Exactly-once processing is critical for applications where duplicate or lost messages cause business problems.

How do you achieve exactly-once processing with Kafka?

Exactly-once semantics in Kafka operates at three levels. The idempotent producer prevents duplicates within a single partition during retries. Transactional producers enable atomic writes across multiple partitions—either all messages in a transaction are visible to consumers, or none are. End-to-end exactly-once combines both with read_committed isolation level to create read-process-write patterns where consuming, processing, and producing are atomic.

Each level builds on the previous one, with the full exactly-once pattern requiring coordination between consumer offsets and producer transactions.

Level 1: Idempotent producer (producer → Kafka)

props.put("enable.idempotence", "true");

Level 2: Transactional producer (across partitions)

props.put("transactional.id", "my-transactional-id");
 
KafkaProducer<String, String> producer = new KafkaProducer<>(props);
producer.initTransactions();
 
try {
    producer.beginTransaction();
    producer.send(new ProducerRecord<>("topic1", "key", "value1"));
    producer.send(new ProducerRecord<>("topic2", "key", "value2"));
    producer.commitTransaction();
} catch (Exception e) {
    producer.abortTransaction();
}

Level 3: Read-process-write (end-to-end)

// Consumer reads with isolation
props.put("isolation.level", "read_committed");
 
// Process and produce atomically
producer.beginTransaction();
for (ConsumerRecord<String, String> record : records) {
    ProducerRecord<String, String> output = process(record);
    producer.send(output);
}
// Commit consumer offsets as part of transaction
producer.sendOffsetsToTransaction(offsets, consumerGroupId);
producer.commitTransaction();

Kafka Streams Questions

Stream processing allows real-time transformations on Kafka data.

What is Kafka Streams and how does it differ from other stream processors?

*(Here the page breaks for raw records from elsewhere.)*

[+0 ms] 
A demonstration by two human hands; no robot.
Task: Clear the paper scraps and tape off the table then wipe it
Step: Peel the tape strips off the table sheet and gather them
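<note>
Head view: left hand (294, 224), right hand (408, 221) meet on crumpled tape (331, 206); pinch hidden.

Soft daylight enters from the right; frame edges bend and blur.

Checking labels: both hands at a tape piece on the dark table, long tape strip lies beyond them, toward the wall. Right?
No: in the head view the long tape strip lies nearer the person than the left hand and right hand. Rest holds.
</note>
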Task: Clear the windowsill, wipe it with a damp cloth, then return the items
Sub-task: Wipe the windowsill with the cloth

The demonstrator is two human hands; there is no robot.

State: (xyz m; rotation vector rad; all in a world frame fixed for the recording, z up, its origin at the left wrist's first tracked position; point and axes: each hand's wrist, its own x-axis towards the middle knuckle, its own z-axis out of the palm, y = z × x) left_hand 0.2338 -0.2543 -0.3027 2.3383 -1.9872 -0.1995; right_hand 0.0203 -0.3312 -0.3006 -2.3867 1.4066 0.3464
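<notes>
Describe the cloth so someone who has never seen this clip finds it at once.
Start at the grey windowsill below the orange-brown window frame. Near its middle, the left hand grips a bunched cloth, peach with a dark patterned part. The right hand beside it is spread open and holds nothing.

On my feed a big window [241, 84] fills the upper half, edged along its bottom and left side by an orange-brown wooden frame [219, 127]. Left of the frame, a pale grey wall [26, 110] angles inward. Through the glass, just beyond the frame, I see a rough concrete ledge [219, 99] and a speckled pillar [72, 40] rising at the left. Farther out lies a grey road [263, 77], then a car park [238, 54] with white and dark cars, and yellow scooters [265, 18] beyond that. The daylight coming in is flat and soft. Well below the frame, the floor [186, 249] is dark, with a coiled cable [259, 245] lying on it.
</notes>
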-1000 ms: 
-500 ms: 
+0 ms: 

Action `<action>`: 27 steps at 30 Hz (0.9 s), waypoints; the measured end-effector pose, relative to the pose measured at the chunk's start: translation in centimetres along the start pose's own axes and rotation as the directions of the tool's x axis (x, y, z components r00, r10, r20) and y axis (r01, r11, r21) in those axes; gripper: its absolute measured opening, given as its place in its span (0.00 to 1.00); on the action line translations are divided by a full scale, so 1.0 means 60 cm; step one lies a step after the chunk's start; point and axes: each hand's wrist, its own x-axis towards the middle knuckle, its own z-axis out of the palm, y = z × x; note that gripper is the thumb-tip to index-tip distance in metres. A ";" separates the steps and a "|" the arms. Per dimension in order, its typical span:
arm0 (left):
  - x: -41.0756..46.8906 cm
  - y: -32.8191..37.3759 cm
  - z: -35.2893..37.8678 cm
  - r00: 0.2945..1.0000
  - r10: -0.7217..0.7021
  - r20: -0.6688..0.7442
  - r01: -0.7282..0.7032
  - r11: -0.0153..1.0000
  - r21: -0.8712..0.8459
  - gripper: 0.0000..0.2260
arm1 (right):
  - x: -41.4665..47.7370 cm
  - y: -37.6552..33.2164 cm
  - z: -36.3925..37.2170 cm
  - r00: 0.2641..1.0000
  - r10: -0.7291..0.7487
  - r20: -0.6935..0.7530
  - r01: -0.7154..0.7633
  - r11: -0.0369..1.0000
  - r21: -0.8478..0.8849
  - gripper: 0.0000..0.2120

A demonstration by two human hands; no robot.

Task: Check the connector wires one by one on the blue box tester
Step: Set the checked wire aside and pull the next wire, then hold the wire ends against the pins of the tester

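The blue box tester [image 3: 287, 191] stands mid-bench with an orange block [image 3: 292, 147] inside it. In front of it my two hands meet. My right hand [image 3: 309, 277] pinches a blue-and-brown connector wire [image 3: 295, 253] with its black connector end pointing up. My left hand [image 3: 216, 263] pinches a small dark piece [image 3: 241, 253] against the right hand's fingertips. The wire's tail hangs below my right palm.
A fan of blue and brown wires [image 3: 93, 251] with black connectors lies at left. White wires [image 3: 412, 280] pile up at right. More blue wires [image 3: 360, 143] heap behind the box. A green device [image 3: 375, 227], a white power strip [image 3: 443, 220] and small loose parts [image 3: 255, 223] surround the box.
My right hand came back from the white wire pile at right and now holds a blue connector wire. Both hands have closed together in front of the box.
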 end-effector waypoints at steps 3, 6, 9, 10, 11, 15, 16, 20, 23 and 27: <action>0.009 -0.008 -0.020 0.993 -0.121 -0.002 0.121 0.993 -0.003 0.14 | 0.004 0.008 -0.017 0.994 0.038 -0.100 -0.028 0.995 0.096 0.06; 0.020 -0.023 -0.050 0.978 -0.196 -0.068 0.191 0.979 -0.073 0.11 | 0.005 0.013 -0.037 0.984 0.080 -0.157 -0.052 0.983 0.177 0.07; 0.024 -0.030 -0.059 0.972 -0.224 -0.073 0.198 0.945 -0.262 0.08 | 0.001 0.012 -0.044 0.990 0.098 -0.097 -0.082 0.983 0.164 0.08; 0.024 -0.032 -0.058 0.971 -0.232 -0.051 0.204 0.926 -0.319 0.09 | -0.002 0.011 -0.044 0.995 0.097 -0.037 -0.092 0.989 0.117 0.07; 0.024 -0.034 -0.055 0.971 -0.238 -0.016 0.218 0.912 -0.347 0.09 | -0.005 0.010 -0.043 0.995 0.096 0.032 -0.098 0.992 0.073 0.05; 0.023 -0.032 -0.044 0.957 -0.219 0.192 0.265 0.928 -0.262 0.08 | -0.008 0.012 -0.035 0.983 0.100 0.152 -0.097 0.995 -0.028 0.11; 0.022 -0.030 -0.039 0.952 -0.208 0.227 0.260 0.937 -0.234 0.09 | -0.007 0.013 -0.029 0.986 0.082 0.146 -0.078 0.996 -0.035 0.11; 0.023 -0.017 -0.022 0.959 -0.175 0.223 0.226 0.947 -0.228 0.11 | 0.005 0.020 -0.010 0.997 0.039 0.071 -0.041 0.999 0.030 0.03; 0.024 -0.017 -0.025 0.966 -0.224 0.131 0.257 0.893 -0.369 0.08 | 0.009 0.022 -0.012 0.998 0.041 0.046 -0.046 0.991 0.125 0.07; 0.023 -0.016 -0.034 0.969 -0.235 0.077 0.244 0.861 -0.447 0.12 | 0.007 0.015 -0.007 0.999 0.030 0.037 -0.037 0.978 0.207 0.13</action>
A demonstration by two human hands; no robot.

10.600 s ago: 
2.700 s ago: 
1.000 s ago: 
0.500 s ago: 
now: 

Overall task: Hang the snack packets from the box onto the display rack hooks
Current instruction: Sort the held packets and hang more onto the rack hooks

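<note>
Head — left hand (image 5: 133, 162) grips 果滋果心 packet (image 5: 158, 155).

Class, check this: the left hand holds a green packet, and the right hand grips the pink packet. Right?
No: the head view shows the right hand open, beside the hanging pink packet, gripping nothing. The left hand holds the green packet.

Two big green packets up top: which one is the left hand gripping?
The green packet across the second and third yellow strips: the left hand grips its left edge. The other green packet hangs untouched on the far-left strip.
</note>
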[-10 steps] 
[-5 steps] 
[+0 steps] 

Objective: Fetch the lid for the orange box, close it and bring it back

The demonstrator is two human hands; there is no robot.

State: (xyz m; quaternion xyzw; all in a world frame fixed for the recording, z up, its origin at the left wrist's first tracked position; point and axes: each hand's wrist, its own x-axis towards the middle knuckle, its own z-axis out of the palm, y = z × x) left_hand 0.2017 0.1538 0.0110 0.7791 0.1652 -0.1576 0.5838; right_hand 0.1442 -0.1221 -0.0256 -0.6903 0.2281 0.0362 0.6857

Kafka Streams is a lightweight Java library for building stream processing applications, not a separate cluster infrastructure like Apache Flink or Spark Streaming. Applications built with Kafka Streams run as standard JVM applications—you simply start multiple instances to scale horizontally, and Kafka handles partition assignment and rebalancing automatically. This eliminates the operational overhead of managing a separate stream processing cluster.

The library provides exactly-once processing semantics, automatic state management with fault-tolerant local stores, and seamless integration with Kafka's partitioning model for parallel processing.

Properties props = new Properties();
props.put(StreamsConfig.APPLICATION_ID_CONFIG, "order-processor");
props.put(StreamsConfig.BOOTSTRAP_SERVERS_CONFIG, "localhost:9092");
 
StreamsBuilder builder = new StreamsBuilder();
 
// Read from topic as stream
KStream<String, Order> orders = builder.stream("orders");
 
// Transform: filter, map, flatMap
KStream<String, Order> highValueOrders = orders
    .filter((key, order) -> order.getAmount() > 1000)
    .mapValues(order -> enrichOrder(order));
 
// Write to output topic
highValueOrders.to("high-value-orders");
 
KafkaStreams streams = new KafkaStreams(builder.build(), props);
streams.start();

Advantages:

  • No separate cluster needed
  • Exactly-once processing built-in
  • Elastic scaling (just start more instances)
  • Fault-tolerant with automatic recovery

What is the difference between KStream and KTable?

KStream and KTable represent two different ways of interpreting data in Kafka Streams. A KStream treats each record as an independent event in an append-only log—every record matters, even multiple records with the same key. A KTable interprets records as updates to a changelog, maintaining only the latest value for each key as current state.

This distinction is crucial for joins: joining a stream with a table enriches events with the latest lookup value, while joining two streams correlates events that occur within a time window.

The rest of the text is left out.